Aim of the exercise — Write out the listing below exactly, beginning at its first line and ending with the line that contains "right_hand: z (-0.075".

Input data —
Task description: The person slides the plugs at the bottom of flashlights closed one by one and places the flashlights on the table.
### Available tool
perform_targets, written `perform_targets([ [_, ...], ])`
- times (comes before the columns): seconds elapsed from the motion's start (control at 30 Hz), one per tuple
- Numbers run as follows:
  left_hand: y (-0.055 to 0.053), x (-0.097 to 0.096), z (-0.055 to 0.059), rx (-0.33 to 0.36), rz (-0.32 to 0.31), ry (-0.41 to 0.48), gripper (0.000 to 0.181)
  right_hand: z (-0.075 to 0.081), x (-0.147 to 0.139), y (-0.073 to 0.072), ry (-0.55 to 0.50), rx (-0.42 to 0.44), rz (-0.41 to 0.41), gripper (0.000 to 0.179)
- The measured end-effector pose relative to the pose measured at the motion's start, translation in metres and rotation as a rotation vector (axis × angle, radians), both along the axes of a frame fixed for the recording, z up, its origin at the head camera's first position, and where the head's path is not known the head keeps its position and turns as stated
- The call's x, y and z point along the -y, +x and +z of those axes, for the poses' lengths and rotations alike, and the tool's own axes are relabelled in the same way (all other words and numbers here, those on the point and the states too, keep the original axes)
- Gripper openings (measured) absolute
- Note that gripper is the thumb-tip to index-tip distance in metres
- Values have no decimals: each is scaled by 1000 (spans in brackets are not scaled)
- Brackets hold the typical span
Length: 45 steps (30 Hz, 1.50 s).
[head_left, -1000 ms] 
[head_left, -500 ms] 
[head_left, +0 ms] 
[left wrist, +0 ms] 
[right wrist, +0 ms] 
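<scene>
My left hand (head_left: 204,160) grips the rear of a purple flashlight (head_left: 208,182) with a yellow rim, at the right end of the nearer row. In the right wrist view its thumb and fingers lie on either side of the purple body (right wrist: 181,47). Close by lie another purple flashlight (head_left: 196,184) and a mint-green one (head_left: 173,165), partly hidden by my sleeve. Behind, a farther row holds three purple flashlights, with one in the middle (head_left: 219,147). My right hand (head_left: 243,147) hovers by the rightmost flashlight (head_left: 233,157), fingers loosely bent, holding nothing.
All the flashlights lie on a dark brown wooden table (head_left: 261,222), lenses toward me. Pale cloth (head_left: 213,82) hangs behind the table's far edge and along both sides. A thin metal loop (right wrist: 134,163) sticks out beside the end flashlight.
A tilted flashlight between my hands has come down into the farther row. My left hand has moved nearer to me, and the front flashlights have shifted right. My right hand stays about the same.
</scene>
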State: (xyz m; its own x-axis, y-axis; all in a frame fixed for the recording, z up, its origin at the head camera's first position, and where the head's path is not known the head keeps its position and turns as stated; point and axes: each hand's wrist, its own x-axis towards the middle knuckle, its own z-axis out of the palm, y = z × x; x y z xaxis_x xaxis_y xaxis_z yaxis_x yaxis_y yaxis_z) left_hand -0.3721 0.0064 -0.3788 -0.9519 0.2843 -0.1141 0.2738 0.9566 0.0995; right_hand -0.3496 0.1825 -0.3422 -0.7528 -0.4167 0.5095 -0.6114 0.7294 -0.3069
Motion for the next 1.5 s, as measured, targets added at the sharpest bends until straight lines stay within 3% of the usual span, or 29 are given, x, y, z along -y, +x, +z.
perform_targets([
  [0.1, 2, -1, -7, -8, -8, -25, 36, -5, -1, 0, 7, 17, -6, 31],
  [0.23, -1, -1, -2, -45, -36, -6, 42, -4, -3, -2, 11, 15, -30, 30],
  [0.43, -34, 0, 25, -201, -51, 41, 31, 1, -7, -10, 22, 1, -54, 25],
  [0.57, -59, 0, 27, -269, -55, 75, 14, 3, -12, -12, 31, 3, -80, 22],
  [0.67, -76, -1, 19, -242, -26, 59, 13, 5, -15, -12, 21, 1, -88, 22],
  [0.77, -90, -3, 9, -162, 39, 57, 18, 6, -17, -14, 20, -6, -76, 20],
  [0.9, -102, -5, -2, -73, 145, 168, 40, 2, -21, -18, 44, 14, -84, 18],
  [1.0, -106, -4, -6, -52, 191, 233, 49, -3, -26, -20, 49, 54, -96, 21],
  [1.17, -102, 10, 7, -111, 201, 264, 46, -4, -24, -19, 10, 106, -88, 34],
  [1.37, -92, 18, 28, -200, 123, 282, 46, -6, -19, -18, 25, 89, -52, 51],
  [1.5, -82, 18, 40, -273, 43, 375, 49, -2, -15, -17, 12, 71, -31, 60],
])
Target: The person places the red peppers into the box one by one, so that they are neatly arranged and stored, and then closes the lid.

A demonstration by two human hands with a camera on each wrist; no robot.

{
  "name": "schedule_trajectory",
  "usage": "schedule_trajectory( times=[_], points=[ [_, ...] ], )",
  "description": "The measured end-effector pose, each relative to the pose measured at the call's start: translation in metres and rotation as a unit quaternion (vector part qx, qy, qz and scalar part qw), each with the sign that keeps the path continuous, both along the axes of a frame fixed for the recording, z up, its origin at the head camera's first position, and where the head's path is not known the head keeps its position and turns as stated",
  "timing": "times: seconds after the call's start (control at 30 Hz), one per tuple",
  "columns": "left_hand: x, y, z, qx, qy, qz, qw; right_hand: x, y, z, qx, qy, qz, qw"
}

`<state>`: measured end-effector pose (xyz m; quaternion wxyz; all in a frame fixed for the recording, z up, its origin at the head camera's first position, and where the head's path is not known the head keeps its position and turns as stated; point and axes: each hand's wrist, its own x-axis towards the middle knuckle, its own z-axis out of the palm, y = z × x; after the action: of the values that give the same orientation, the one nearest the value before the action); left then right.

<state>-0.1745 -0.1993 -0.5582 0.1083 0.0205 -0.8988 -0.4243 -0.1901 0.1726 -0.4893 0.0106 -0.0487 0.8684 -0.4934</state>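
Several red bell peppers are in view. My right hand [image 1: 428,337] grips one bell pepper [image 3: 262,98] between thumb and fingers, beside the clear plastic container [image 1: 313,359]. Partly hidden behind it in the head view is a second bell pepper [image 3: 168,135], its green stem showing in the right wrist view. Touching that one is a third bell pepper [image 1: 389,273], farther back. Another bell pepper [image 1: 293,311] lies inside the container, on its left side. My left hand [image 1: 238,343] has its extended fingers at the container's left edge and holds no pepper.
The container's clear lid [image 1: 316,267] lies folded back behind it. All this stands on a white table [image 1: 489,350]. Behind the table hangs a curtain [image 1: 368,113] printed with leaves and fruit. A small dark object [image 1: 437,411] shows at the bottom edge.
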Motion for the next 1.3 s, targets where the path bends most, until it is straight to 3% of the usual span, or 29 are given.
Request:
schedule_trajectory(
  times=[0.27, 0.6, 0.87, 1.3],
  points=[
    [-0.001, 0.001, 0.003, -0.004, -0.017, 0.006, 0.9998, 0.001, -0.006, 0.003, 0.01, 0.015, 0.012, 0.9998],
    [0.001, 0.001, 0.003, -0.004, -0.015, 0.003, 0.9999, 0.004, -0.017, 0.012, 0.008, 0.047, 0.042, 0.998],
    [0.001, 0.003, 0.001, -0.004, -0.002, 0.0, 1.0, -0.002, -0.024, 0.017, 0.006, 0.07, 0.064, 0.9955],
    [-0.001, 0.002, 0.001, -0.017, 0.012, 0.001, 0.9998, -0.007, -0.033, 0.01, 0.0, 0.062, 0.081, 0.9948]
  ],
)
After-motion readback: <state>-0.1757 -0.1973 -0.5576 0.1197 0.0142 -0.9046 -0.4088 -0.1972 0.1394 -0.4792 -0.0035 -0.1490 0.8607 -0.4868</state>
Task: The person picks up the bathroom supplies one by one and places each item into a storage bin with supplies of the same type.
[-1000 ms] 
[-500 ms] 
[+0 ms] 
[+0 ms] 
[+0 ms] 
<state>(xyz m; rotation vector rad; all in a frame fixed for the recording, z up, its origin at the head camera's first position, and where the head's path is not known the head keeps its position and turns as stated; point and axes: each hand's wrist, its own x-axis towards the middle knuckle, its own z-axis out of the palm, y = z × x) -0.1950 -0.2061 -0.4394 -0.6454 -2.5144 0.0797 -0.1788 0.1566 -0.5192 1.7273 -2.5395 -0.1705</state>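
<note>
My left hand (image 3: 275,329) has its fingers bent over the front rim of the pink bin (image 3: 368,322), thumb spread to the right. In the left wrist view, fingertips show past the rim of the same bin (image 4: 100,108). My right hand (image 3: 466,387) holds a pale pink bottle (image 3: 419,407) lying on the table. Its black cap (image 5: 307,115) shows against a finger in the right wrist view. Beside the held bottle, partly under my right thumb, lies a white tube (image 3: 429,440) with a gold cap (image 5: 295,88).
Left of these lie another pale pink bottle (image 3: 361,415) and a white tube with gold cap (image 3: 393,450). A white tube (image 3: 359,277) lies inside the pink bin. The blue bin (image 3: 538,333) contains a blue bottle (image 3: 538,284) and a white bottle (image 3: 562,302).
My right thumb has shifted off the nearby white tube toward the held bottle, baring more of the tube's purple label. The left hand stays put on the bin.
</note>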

Exercise output —
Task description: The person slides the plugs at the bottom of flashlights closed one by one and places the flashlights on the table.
### Available tool
perform_targets, written `perform_targets([ [_, ...], ])`
- times (comes before the columns): seconds elapsed from the motion's start (control at 30 Hz), one per tuple
- Numbers run as follows:
  left_hand: y (-0.055 to 0.053), x (-0.097 to 0.096), z (-0.055 to 0.059), rx (-0.33 to 0.36), rz (-0.32 to 0.31), ry (-0.41 to 0.48), gripper (0.000 to 0.181)
  right_hand: z (-0.075 to 0.081), x (-0.147 to 0.139), y (-0.073 to 0.072), ry (-0.55 to 0.50), rx (-0.42 to 0.44), rz (-0.41 to 0.41), gripper (0.000 to 0.179)

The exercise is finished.